The lines from the start of the data through the line with "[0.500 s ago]" are to be returned verbatim; all later lines are to be omitted.

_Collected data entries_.

● ● ● ● ●

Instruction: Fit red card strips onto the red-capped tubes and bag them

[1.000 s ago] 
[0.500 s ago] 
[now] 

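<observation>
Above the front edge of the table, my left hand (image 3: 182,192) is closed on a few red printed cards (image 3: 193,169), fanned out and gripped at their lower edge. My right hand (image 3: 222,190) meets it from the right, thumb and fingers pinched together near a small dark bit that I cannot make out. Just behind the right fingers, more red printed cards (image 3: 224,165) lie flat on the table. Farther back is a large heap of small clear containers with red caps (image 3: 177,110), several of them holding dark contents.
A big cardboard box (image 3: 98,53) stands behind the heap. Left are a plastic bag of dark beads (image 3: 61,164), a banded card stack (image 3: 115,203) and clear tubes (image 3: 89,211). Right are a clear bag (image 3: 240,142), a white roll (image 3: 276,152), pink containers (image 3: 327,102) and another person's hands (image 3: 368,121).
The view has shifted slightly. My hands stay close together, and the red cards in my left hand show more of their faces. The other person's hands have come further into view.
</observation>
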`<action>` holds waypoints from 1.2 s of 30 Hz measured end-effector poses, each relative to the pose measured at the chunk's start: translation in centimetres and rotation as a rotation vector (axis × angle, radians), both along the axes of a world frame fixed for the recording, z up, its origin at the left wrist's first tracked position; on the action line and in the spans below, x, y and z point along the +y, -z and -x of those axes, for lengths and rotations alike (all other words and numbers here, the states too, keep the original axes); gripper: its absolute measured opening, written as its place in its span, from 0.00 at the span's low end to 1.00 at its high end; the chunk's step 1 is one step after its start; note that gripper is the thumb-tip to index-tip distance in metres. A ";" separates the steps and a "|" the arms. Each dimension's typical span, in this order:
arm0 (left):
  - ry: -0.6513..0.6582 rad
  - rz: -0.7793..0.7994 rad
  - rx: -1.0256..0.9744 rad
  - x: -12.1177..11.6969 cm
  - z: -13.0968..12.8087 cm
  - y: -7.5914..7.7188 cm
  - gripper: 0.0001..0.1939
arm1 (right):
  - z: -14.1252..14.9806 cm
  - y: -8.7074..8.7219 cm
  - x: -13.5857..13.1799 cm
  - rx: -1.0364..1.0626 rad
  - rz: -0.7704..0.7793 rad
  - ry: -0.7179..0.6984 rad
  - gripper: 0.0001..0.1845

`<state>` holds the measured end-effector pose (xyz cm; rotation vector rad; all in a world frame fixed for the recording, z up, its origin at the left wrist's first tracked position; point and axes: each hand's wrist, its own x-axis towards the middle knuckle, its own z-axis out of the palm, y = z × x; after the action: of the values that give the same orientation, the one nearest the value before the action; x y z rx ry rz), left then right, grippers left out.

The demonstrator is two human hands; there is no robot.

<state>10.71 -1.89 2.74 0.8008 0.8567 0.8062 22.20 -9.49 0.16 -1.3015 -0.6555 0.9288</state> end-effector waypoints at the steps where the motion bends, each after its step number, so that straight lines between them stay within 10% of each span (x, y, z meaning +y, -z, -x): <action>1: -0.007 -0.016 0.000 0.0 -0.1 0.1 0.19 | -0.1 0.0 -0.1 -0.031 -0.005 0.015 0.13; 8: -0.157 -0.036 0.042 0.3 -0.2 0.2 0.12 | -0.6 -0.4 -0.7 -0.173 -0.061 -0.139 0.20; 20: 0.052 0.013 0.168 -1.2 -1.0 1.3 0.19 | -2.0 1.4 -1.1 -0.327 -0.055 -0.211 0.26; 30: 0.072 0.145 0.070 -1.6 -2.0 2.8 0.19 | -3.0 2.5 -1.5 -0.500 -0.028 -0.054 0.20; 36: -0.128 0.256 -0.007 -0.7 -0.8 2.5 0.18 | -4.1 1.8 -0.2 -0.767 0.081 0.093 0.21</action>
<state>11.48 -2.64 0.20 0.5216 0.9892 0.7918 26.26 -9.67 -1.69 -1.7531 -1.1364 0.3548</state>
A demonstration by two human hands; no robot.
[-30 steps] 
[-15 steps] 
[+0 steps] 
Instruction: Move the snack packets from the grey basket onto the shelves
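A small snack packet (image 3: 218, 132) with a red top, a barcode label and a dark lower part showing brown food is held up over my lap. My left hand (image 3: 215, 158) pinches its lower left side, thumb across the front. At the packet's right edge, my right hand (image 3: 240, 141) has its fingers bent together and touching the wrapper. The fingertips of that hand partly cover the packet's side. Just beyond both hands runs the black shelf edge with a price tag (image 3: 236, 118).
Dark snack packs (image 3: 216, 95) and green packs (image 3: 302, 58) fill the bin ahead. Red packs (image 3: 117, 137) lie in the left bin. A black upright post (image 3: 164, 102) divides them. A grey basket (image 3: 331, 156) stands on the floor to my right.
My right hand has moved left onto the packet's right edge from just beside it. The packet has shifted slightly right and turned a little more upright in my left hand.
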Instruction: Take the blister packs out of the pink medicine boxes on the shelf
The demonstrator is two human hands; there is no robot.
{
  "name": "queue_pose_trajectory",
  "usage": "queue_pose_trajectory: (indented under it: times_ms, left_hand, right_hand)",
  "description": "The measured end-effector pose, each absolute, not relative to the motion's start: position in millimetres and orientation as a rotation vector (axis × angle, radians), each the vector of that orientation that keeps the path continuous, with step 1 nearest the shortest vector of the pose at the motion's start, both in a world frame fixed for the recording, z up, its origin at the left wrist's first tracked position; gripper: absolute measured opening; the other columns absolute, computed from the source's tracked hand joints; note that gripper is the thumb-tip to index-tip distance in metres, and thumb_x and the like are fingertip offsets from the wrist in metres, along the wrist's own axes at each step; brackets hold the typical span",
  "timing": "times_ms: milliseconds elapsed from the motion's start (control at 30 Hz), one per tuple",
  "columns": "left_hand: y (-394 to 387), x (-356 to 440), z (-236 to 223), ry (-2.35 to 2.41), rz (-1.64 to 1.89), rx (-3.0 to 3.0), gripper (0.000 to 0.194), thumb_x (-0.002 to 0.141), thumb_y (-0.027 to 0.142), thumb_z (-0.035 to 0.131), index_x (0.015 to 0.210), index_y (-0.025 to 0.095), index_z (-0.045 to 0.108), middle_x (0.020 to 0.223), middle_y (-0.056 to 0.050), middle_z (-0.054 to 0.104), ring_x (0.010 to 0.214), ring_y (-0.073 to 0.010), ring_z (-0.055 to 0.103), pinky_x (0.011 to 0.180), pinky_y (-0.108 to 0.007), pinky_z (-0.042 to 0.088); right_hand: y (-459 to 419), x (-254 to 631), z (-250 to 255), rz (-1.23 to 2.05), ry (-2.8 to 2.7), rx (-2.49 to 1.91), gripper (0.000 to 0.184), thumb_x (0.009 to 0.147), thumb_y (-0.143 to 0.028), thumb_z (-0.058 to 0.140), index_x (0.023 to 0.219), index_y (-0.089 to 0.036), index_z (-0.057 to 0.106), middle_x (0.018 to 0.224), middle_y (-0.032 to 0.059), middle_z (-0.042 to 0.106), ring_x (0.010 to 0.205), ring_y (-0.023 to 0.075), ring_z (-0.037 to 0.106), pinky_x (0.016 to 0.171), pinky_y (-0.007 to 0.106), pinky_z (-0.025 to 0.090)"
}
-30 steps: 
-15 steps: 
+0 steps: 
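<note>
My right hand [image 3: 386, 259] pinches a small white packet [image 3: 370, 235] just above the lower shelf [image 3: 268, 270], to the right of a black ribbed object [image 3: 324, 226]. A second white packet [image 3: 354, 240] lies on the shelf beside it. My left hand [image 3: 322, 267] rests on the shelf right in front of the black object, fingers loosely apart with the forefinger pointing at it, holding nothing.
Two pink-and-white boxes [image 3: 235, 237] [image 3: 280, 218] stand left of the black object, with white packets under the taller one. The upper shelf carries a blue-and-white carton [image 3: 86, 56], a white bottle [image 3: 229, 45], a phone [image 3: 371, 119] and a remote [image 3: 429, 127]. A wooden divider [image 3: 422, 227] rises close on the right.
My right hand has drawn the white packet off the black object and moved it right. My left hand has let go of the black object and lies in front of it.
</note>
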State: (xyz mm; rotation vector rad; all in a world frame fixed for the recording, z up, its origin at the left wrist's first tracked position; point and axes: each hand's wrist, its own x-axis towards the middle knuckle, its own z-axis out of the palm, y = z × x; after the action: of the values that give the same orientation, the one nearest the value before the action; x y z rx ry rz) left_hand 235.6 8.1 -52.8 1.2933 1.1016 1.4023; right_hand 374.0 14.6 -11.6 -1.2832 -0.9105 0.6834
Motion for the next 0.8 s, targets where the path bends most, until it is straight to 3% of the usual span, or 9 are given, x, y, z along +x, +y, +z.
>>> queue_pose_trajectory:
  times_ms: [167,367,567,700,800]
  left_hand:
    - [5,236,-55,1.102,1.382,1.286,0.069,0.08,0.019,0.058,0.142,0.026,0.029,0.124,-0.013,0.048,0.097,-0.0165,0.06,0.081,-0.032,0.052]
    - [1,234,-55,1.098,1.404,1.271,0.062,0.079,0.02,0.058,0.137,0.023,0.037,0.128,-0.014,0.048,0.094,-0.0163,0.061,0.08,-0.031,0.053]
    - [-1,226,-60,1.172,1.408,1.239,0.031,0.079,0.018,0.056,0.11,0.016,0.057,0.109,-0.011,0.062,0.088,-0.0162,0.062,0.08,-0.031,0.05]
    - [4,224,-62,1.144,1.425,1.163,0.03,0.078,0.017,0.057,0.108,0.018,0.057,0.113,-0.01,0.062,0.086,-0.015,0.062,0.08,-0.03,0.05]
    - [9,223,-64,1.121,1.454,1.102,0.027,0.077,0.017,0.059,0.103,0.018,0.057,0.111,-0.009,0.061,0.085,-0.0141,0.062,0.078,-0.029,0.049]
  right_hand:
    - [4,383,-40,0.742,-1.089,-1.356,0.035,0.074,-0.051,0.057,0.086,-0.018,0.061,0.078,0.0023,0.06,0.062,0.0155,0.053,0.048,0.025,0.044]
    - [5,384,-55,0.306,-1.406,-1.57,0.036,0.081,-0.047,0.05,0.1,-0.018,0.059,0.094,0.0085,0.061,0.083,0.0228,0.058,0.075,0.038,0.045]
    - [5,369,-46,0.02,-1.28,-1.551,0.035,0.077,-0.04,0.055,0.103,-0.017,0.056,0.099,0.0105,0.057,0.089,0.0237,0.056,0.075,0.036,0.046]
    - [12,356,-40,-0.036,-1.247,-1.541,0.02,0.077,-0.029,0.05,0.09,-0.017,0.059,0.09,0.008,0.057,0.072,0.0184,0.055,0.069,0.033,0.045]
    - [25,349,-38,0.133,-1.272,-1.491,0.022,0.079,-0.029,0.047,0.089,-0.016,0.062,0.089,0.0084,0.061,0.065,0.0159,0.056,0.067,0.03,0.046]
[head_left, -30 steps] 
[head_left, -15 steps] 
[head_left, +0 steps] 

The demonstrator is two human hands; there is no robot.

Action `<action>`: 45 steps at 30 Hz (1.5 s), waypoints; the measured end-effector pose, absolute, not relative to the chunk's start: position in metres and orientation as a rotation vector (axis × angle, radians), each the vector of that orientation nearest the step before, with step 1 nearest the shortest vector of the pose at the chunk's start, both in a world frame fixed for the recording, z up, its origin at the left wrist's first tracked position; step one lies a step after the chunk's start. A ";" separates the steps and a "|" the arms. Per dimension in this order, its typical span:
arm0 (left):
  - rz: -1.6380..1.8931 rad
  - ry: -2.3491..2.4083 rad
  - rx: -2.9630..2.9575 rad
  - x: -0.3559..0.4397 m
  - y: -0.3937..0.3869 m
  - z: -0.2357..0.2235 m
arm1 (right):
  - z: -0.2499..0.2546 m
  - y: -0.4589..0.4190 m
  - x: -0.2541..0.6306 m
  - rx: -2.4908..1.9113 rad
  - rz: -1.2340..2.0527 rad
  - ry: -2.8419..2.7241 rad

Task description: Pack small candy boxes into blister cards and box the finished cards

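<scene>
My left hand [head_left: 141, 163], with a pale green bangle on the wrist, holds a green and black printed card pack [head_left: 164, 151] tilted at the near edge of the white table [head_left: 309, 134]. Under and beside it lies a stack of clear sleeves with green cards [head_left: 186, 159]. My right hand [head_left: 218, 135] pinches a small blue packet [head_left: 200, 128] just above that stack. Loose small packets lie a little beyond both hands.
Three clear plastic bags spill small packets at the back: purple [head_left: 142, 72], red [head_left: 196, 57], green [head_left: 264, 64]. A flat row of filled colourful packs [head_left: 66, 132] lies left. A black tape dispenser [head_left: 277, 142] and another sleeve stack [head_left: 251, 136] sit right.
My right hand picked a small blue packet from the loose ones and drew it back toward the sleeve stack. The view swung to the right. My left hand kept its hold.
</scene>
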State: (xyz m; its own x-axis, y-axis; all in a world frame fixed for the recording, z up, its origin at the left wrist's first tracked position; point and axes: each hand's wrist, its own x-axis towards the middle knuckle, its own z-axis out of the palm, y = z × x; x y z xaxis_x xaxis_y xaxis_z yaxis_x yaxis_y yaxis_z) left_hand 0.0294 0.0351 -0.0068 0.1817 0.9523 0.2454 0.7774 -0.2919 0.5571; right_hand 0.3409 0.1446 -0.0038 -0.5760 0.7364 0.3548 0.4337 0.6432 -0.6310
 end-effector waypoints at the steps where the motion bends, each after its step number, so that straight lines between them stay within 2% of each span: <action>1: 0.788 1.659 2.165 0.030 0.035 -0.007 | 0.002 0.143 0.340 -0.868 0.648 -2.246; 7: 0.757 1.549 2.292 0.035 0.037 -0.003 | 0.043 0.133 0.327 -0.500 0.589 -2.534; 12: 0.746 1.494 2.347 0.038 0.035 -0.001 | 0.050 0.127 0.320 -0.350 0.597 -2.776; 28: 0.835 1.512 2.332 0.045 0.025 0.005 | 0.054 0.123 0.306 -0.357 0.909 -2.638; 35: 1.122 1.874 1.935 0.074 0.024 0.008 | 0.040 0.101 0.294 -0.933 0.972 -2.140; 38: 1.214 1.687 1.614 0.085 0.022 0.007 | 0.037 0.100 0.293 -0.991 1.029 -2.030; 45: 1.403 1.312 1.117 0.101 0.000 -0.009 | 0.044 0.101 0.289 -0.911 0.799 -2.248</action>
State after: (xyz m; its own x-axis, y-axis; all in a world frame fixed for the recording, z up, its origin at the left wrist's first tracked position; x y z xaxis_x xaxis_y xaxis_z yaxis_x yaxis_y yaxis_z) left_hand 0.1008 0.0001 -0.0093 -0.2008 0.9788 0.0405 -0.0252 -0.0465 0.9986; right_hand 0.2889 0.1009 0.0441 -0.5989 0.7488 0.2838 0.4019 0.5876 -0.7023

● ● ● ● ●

_EXERCISE SOLUTION_.
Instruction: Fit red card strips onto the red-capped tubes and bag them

[1.000 s ago] 
[0.500 s ago] 

Work on the exercise is now finished.